Science has been the enabler and the hope for para-athletes as it has allowed humanity to transcend the limitations of people living with disabilities to display their brilliance and creativity.

Daniel Safari is a living testament of para-athletes who have transcended their limitations. If all goes as per plan, he might be flying the Kenyan flag high in Beijing at the 2022 Winter Paralympics.

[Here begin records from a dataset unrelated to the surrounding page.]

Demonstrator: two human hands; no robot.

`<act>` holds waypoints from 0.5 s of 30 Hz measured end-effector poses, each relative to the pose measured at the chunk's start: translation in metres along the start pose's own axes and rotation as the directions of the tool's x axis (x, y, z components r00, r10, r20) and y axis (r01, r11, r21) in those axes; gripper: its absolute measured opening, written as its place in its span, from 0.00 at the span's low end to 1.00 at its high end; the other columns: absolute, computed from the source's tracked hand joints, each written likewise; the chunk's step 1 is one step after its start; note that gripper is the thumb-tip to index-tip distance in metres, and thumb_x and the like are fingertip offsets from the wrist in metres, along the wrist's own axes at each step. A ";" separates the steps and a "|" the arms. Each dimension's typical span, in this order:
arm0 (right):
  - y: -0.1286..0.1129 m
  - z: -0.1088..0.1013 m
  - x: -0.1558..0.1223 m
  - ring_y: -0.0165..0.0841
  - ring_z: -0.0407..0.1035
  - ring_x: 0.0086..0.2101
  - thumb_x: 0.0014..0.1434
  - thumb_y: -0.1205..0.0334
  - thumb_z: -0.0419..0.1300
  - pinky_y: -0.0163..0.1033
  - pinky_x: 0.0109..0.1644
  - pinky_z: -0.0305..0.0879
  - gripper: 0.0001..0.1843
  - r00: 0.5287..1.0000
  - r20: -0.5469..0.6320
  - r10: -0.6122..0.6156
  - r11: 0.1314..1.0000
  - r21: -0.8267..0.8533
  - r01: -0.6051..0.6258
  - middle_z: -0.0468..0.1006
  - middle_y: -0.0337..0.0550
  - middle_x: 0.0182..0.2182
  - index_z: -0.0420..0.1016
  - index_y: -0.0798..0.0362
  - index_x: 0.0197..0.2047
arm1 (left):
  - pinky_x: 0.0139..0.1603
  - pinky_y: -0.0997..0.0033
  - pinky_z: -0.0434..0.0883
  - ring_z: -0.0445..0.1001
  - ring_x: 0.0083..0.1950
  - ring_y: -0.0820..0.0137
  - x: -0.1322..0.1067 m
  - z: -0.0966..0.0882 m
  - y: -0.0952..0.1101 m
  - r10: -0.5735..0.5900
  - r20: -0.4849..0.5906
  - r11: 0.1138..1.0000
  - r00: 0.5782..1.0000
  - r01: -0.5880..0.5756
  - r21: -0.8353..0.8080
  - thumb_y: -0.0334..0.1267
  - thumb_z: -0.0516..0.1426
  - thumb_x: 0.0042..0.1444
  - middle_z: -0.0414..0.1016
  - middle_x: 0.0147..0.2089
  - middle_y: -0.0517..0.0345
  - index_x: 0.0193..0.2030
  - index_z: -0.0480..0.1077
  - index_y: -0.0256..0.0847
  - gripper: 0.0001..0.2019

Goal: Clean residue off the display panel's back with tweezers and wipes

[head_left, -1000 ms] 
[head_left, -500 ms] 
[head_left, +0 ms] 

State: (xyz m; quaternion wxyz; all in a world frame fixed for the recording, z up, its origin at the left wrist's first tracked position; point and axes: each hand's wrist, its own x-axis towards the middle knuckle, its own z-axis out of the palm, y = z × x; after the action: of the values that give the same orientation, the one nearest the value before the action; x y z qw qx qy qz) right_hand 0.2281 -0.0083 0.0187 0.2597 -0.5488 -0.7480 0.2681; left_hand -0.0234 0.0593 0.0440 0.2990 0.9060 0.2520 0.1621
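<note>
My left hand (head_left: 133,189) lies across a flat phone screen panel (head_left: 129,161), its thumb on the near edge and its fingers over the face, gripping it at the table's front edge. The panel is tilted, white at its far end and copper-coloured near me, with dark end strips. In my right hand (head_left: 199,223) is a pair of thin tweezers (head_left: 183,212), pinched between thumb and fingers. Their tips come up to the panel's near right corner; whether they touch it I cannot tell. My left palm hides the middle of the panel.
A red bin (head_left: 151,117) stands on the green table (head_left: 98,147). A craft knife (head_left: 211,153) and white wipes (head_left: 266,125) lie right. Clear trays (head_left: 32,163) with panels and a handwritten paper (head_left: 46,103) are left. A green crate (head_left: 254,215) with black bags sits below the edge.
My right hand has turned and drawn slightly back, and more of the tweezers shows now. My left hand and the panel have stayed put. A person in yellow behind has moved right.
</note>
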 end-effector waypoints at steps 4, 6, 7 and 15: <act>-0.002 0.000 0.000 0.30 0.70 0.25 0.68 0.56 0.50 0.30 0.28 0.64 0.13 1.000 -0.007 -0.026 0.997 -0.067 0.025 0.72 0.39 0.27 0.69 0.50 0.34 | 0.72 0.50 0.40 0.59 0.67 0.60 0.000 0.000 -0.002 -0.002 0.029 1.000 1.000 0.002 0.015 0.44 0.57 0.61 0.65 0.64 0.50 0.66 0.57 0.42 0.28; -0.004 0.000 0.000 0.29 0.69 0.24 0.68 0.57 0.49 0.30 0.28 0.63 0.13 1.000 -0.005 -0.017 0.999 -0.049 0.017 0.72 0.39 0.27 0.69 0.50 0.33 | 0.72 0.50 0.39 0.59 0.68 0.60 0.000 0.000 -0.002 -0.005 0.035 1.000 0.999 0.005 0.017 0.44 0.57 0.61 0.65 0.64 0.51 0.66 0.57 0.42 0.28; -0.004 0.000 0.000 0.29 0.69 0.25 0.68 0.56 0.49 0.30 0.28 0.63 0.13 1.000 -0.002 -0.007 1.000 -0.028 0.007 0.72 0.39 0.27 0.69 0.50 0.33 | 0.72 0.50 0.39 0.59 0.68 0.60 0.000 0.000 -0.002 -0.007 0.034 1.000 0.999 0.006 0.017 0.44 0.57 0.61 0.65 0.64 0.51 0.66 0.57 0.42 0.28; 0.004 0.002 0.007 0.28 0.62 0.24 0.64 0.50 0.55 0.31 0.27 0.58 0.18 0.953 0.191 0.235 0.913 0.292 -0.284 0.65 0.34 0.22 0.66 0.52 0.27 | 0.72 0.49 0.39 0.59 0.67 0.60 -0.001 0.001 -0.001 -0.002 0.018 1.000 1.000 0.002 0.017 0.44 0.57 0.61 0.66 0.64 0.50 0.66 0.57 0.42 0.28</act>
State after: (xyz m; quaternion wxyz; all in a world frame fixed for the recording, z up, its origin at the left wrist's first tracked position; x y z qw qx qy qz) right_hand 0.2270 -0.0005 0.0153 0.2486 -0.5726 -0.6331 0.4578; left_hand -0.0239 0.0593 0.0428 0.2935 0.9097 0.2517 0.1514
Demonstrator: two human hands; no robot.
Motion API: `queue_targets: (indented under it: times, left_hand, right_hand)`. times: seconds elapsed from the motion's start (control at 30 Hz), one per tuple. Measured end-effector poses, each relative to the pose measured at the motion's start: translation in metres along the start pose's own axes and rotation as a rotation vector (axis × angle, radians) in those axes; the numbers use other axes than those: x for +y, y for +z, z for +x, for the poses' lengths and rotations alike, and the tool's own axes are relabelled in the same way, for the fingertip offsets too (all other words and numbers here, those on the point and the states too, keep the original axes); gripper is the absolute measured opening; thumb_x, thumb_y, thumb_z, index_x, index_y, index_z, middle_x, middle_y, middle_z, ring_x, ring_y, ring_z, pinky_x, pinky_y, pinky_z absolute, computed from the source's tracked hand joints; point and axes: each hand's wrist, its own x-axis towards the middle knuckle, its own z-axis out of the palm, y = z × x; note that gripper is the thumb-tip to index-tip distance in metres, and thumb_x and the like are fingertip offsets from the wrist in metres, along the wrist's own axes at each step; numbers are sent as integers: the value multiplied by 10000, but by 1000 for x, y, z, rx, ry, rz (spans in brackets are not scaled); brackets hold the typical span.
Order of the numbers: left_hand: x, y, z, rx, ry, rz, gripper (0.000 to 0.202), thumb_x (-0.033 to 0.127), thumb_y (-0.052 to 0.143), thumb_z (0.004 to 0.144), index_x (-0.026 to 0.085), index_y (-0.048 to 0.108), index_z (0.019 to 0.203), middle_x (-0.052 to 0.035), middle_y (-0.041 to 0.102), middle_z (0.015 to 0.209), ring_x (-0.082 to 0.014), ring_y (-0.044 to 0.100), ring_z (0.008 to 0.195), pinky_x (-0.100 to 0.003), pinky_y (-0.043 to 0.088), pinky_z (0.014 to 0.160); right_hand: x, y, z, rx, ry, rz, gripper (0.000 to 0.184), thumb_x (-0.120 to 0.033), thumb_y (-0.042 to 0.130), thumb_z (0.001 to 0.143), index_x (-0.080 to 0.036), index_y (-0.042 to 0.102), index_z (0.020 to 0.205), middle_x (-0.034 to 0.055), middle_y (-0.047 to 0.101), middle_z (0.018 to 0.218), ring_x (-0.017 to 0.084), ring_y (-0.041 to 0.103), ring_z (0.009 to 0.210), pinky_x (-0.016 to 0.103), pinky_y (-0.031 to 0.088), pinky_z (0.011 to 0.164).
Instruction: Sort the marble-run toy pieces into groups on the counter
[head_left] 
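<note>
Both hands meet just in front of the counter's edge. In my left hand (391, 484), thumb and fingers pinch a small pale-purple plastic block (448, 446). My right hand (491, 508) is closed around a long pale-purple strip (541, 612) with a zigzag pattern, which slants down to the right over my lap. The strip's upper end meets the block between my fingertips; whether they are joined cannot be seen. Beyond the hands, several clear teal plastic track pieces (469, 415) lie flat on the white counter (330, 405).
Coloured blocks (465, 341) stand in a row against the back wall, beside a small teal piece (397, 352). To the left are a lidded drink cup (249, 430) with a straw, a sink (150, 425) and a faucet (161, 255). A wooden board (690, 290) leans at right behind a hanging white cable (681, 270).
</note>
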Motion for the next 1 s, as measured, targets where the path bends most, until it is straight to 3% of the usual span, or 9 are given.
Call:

He is now eying a slot in the LW2 skiing category. His story is equally inspiring. Having lost his right leg at the age of five after an amputation caused by a snake bite, when an opportunity to start skiing came calling, he took it and started training in earnest in 2011 in South Korea as a single amputee skier.

His current Atomic G9 X12 skis with a pre-stressed rod inside them can accelerate him to speeds in excess of 40km per hour, all this thanks to the latest ski technology that uses top quality wood, laminated with titanium and steel edges.

For this dream of bringing more people with disabilities into sports to continue, there is need to develop high performance para-sport equipment that are universally accessible and affordable, since the challenge Safari and many other athletes attempting sports like skiing and others that are heavy on equipment, is lack of funds.

It is now up to the sport’s governing bodies to catch up with techno-science and constantly give direction on what kind of science will keep sport as a social and human endeavour affordable and accessible by all and at the same time competitive and meritocratic.

- Paul Ochieng is a Dean of Students at Strathmore University and Gerald Lwande is a Biomedical Scientist.